Using spreadsheets for risk assessments appears to be a very inexpensive option on the surface. Most companies already have enterprise level licenses and they can download templates for little or nothing. The savings is deceptive. That “little spreadsheet model that someone in your department threw together in a few days” will eventually cost you dearly. First, because few companies track the full range of cost including the time consumed by internal staff, the cost of any external consultants in building spreadsheet based risk models. Second, the time wasted in tracking changes and exchanging information across the organization. Third, after companies address ongoing compliance costs – such as the requirements to report on material changes in the security environment, provide updates on progress resolving significant deficiencies and material weaknesses, and quarterly reports on new significant deficiencies and material weaknesses – the real costs and deficiencies of using spreadsheets for documentation begin to emerge.
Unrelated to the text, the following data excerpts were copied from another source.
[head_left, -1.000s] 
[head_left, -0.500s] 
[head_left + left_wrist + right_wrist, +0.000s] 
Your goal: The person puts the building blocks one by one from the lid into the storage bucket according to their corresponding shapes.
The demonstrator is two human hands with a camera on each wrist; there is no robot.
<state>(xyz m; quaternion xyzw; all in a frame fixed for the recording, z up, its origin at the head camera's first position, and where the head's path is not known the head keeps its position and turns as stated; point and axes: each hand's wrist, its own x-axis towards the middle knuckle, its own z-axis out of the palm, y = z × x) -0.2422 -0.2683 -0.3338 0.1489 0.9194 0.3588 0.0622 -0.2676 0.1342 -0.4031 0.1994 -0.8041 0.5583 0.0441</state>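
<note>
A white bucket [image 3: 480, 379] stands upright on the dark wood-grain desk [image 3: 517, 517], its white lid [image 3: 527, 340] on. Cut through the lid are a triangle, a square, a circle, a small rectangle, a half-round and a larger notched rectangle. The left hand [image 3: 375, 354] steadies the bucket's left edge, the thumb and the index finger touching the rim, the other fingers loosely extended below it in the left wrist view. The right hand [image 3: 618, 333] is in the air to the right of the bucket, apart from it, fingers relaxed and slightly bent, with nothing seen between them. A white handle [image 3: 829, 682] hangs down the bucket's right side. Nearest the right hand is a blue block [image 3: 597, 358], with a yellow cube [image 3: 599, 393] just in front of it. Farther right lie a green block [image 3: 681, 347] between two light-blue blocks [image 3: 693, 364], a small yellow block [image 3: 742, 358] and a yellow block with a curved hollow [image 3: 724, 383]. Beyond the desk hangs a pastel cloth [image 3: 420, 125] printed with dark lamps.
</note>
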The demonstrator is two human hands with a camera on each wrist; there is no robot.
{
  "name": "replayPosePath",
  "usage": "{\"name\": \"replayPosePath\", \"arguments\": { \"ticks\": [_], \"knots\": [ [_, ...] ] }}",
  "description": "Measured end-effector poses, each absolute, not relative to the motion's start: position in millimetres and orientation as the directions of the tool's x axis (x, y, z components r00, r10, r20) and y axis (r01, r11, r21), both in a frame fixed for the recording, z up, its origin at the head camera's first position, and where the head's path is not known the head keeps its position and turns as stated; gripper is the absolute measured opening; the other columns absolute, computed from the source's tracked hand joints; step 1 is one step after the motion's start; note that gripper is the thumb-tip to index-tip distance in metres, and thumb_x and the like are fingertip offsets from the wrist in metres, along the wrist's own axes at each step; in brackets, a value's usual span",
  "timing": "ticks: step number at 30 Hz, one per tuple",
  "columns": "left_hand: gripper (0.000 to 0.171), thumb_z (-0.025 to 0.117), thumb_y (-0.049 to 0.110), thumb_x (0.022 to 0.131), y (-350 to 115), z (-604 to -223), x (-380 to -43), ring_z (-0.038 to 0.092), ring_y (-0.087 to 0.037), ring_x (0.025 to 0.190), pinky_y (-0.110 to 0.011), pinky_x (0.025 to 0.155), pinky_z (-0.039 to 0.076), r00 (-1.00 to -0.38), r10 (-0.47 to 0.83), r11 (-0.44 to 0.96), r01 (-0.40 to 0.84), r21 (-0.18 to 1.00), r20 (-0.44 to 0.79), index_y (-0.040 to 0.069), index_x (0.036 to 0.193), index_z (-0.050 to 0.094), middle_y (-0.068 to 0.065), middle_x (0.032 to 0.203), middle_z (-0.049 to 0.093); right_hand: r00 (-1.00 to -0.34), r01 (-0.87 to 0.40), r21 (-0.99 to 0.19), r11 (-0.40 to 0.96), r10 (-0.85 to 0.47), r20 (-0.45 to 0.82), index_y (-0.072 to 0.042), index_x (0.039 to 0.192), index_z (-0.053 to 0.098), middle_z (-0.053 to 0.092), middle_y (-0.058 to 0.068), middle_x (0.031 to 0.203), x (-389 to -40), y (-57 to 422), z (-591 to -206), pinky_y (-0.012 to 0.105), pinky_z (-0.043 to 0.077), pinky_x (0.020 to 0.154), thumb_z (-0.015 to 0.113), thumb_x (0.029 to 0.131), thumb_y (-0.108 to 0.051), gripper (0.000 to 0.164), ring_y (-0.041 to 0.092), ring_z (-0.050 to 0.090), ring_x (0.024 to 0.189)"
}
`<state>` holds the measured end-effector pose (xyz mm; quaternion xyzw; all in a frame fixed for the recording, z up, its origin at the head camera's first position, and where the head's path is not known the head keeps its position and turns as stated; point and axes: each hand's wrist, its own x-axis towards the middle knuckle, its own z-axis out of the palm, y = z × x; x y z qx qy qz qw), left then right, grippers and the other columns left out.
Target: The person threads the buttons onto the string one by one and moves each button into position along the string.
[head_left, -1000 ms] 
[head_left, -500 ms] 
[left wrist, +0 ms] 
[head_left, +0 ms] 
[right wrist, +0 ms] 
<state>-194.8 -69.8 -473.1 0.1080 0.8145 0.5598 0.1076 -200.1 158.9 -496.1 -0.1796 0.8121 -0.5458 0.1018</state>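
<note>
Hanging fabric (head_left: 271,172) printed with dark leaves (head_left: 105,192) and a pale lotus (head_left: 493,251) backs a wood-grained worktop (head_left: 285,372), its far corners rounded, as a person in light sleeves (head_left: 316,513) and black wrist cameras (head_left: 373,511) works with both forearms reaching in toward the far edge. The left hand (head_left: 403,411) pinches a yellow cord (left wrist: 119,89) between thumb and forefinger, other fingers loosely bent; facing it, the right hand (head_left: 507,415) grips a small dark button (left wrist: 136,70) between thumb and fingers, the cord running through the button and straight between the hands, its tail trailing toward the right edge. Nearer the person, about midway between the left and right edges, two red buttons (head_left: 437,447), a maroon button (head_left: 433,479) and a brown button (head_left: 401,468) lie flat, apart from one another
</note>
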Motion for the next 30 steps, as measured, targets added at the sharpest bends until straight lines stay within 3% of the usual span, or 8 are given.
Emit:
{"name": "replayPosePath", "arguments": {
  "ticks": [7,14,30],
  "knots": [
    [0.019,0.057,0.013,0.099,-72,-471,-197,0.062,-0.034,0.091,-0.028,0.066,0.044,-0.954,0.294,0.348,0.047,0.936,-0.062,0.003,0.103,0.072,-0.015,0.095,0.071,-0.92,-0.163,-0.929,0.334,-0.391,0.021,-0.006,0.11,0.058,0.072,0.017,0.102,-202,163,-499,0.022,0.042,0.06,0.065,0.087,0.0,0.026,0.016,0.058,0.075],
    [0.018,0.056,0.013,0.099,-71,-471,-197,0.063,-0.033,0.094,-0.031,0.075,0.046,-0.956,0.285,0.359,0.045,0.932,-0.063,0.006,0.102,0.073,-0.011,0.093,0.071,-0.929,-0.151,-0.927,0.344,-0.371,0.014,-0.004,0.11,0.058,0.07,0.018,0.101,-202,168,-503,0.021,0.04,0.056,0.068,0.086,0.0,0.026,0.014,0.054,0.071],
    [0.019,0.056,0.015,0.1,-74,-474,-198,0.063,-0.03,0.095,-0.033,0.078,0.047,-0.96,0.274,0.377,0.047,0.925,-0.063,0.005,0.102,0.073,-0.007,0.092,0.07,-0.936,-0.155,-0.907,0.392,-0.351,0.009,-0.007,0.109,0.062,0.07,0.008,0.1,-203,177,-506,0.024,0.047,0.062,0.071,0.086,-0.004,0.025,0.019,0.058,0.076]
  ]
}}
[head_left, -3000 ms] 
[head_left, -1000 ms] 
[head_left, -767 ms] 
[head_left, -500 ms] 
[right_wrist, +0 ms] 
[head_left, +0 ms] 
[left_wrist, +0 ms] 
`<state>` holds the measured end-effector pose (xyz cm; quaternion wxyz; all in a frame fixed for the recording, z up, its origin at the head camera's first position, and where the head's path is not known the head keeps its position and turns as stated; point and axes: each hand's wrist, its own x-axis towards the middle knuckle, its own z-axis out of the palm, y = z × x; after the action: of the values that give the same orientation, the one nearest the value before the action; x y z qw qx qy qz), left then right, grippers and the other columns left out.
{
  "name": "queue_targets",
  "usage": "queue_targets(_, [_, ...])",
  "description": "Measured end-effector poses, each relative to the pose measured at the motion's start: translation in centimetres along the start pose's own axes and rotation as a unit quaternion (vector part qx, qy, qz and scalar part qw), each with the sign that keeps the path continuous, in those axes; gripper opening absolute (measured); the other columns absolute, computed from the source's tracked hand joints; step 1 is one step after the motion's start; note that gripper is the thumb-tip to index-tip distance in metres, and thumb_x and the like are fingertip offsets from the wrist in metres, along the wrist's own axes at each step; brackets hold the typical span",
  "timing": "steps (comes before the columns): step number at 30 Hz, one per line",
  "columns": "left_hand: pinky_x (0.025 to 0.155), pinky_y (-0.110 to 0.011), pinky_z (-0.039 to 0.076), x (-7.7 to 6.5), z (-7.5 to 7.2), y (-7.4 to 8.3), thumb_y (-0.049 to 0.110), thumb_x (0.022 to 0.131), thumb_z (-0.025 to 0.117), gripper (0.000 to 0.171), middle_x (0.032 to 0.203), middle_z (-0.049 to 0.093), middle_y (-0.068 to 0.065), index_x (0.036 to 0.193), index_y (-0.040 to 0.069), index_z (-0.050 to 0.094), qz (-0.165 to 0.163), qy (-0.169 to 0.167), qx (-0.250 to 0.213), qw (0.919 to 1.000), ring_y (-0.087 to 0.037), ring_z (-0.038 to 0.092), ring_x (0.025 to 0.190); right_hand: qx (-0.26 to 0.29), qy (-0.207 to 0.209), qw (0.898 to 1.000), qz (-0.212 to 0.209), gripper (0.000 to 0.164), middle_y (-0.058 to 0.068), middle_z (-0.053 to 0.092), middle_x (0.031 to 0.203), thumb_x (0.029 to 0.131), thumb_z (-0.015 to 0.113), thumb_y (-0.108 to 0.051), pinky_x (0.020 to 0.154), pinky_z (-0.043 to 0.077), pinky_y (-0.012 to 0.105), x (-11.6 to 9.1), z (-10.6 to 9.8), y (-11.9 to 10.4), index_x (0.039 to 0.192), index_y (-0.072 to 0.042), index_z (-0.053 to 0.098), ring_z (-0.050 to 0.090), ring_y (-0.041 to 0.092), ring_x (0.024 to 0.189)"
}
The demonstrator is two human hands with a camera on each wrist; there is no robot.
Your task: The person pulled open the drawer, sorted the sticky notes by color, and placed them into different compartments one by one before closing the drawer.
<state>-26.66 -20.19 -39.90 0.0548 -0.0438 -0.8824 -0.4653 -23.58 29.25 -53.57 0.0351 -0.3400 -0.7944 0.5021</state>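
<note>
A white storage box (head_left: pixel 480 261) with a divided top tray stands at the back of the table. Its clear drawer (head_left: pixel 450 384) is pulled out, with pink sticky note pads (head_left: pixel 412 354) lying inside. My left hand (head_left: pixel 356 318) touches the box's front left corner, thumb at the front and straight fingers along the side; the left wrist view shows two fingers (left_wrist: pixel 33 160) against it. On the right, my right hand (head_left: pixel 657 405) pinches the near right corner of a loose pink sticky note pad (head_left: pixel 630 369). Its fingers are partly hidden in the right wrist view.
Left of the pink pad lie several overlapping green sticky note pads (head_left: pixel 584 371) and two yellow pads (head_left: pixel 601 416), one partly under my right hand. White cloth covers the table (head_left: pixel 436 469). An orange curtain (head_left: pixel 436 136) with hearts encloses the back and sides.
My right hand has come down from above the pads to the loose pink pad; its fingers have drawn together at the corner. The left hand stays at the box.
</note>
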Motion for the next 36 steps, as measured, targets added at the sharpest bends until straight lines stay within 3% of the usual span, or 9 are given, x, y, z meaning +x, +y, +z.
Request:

Risk Assessment Software: A Better Alternative

An alternative to using spreadsheets for risk assessments is to use a purpose- built software with a data base that supports multiple locations, different facility types and variety of threat environments. Leading Risk Assessment solutions provide functionality for organizational wide collaboration, consistent risk models, guidance on how to perform risk assessments, global data base of assets, threats and vulnerabilities, library of safeguards, an organizational wide perspective of compliance and security, ability to drill down and conduct detailed analysis of high-risk locations, management scorecards, mitigation management and risk management. Compared to spreadsheets, these solutions provide greater efficiency, improved collaboration, better transparency, full visibility, and reduce the time and resource costs associated with performing risk and security assessments. In addition, a well-integrated solution provides a common set of functionality for each security process with shared functionality for common activities such as Corporate Security, Physical security, Cyber Security, IP protection, Business continuity, Emergency Management, Crisis Management, Disaster Preparedness and Regulatory Compliance. Leveraging a shared data model, a well architected solution enables the consistent sharing of definitions and terms, organizational reporting structures, and relationships between controls and the associated audit results. Eliminating the redundant efforts saves money by minimizing data entry, improving accuracy and enhancing collaboration, efficiency and consistency.

Conclusion

For a complex growing multi-national organization use of spreadsheets for risk assessments is no longer a viable option and the true costs of spreadsheets become a significant liability. Similar to the evolution of general ledger, accounts payable, and budgeting and planning business processes, Risk management has now reached the maturity stage where investment in purpose-built technology is considered a best practice with a proven ROI.